Eli and Sophia

Wednesday, December 5, 2012

David's Worst Insult


 A string of insults is running around on the internet. David Sampson enjoyed them, but still recalls the worst insult his father, Uncle Gene, ever delivered to him:


When insults had class! These insults are from an era before the English language got boiled down to 4-letter words.
"I am enclosing two tickets to the first night of my new play;
Bring a friend, if you have one."
George Bernard Shaw to Winston Churchill
"Cannot possibly attend first night,
I will attend second .......................If there is one."
Winston Churchill, in response.
A member of Parliament to Disraeli: "Sir, you will either die on the gallows or of some unspeakable disease."
· "That depends, Sir," said Disraeli, "whether I embrace your policies or your mistress."
· "He had delusions of adequacy."
- Walter Kerr
"He has all the virtues I dislike and none of the vices I admire."
- Winston Churchill
"I have never killed a man, but I have read many obituaries with great pleasure."
- Clarence Darrow
· "He has never been known to use a word that might send a reader to the dictionary."
- William Faulkner (about Ernest Hemingway).
"Thank you for sending me a copy of your book; I'll waste no time reading it."
- Moses Hadas
"I didn't attend the funeral, but I sent a nice letter saying I approved of it."
- Mark Twain
"He has no enemies, but is intensely disliked by his friends.."
- Oscar Wilde
"I feel so miserable without you; it's almost like having you here."
- Stephen Bishop
"He is a self-made man and worships his creator."
- John Bright
"I've just learned about his illness.

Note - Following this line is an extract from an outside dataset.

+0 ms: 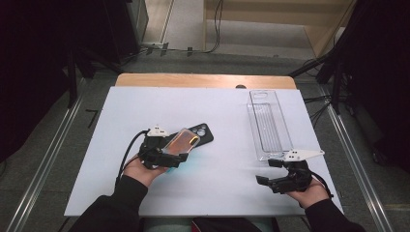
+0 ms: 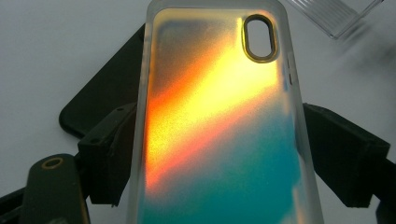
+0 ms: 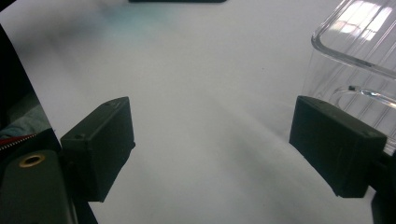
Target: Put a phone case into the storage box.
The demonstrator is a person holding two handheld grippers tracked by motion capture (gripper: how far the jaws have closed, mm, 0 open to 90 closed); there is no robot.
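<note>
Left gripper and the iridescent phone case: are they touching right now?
Touching. In the left gripper view, both black jaws of the left gripper press against the long edges of the case, with no gap on either side. The high view agrees: the case sits clamped there.

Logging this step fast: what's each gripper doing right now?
Left gripper: shut on the iridescent phone case, held above the black phone.
Right gripper: open, nothing between its fingers, beside the clear plastic tray.
</note>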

Let's hope it's nothing trivial."
- Irvin S. Cobb
"He is not only dull himself; he is the cause of dullness in others."
- Samuel Johnson
"He is simply a shiver looking for a spine to run up."
- Paul Keating
"In order to avoid being called a flirt, she always yielded easily."
- Charles, Count Talleyrand
"Why do you sit there looking like an envelope without any address on it?"
- Mark Twain
"His mother should have thrown him away and kept the stork."
- Mae West
"Some cause happiness wherever they go; others, whenever they go."
- Oscar Wilde
"He uses statistics as a drunken man uses lamp-posts... For support rather than illumination."
- Andrew Lang (1844-1912)
"He has Van Gogh's ear for music."
- Billy Wilder
"I've had a perfectly wonderful evening. But this wasn't it."
- Groucho Marx.

David says:  I loved those! It reminds me of the time in 1963 when I was having dinner with my Mom and Dad and [former wife] Sandy when I had just returned to college and had selected pre-law as my major at the first of fall quarter. Anyway, we were drinking and engaging in a typical Sampson debate about politics, and I made a particularly telling point, virtually skewering the argument my dad had been making – this, of course, caused my mom and Sandy to laugh uproariously as there was little in the world more pleasurable than besting my dad in any kind of a debate.
As the laughter died down, my dad then responded with a knowing nod of his head in acquiescence with my point. “My, my, my; pretty good for an embryonic lawyer!” To my chagrin, mom and Sandy laughed even harder to that than they had before. Of course, my dad as well as I laughed long and hard also.